Only the lines holding "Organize" are wanted here; copy each from the listing.

++++

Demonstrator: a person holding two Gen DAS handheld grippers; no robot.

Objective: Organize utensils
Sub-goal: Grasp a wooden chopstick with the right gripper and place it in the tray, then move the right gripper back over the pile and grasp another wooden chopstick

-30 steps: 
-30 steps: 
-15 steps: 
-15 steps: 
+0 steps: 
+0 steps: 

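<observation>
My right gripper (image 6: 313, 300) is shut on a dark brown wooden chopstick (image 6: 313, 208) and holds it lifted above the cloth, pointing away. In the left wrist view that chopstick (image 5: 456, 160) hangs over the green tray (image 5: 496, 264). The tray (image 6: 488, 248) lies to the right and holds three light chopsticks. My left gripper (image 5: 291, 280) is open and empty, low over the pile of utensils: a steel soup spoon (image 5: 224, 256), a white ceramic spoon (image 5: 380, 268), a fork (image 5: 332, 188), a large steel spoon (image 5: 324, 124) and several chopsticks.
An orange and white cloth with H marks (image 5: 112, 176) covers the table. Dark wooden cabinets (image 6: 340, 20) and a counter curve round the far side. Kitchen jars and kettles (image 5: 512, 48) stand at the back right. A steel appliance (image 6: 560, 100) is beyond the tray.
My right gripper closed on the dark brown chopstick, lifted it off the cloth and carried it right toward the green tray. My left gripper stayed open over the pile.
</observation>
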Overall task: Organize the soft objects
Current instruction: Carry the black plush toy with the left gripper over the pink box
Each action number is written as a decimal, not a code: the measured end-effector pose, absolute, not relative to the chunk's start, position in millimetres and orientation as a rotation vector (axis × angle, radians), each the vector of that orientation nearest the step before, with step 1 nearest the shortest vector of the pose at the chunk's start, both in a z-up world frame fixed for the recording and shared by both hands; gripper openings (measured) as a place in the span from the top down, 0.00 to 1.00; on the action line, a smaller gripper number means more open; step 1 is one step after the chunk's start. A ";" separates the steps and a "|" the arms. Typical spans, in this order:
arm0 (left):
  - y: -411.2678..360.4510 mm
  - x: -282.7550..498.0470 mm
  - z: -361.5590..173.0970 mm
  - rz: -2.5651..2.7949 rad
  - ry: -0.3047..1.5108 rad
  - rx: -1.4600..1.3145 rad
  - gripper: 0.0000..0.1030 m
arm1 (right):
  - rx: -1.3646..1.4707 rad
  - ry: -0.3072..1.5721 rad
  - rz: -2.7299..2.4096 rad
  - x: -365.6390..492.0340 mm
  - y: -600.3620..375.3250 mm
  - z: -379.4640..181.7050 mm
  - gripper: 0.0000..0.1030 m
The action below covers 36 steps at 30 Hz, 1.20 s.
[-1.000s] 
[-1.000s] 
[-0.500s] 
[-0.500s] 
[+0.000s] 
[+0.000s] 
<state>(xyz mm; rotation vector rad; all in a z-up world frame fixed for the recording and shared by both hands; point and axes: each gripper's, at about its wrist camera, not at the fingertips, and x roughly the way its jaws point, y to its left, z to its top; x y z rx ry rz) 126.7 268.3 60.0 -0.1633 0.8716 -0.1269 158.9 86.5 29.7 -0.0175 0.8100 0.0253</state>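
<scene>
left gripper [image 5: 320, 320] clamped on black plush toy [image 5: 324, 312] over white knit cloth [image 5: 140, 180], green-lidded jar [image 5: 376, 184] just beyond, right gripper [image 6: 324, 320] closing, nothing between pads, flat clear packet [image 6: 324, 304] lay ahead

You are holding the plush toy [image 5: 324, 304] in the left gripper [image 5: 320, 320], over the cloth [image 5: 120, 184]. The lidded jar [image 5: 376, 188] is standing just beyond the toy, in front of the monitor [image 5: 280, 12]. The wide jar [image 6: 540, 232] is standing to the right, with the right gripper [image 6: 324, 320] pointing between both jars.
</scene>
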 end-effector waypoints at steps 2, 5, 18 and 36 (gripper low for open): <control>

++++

### RESPONSE TO THIS TASK
Objective: Organize utensils
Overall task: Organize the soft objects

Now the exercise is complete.